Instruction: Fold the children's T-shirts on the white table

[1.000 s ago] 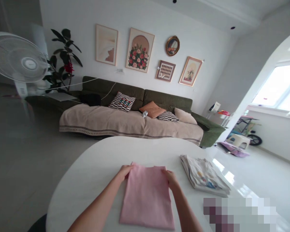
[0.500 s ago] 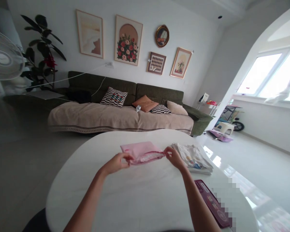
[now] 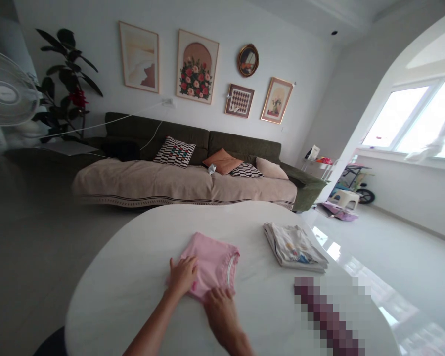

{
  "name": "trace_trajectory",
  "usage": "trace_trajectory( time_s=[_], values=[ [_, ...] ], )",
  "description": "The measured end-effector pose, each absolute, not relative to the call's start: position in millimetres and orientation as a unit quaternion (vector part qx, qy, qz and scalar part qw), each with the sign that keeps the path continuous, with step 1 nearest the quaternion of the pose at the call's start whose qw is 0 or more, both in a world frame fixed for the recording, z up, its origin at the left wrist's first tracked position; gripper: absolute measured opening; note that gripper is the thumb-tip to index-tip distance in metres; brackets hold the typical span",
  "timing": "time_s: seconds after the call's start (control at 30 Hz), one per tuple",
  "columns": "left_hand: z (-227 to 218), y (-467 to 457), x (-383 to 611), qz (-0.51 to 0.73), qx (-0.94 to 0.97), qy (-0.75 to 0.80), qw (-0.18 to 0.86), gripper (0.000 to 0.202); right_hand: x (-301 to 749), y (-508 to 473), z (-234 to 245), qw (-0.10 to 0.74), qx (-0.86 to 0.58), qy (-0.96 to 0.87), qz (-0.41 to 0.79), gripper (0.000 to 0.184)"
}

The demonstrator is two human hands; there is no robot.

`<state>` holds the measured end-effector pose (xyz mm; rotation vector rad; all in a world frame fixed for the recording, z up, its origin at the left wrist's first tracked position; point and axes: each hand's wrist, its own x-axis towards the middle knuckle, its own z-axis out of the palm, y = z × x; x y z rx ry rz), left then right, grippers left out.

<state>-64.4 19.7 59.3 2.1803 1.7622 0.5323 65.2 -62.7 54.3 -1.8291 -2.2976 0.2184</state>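
Observation:
A folded pink shirt (image 3: pixel 211 259) lies flat on the white table (image 3: pixel 163 316), its gathered neckline with a pale inside edge turned to the right. My left hand (image 3: pixel 183 274) rests on the shirt's left side, fingers spread. At the near edge, my right hand (image 3: pixel 221 309) presses down with its fingers stretched out over the cloth. Neither hand grips anything. Parts of the shirt's near side are hidden under both hands.
To the right sits a stack of folded white shirts (image 3: pixel 294 247), the top one printed. A dark red flat object (image 3: pixel 328 316), pixelated, lies nearer me. Beyond the table stands a sofa (image 3: pixel 170 183) with cushions; a fan (image 3: pixel 7 94) is at left.
The pink shirt, held at its two near corners before, now lies turned with its neckline facing right. Both hands have let go and lie flat on it; the right hand moved left and nearer.

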Motion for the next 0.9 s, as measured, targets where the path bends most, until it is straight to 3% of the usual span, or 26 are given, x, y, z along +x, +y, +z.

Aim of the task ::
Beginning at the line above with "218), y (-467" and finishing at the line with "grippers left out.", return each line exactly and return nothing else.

Exercise response ::
  "columns": "left_hand: z (-227 to 218), y (-467 to 457), x (-383 to 611), qz (-0.51 to 0.73), qx (-0.94 to 0.97), qy (-0.75 to 0.80), qw (-0.18 to 0.86), gripper (0.000 to 0.202); right_hand: x (-301 to 749), y (-508 to 473), z (-234 to 245), qw (-0.10 to 0.74), qx (-0.86 to 0.58), qy (-0.96 to 0.87), qz (-0.41 to 0.79), gripper (0.000 to 0.184)"
}

The demonstrator is two human hands; there is no robot.

`<state>` holds the measured end-effector pose (xyz mm; rotation vector rad; all in a world frame fixed for the recording, z up, its origin at the left wrist's first tracked position; point and axes: each hand's wrist, its own x-axis towards the middle knuckle, its own z-axis out of the palm, y = z × x; x y z rx ry rz), left then right, grippers left out.

With that, the answer is finished.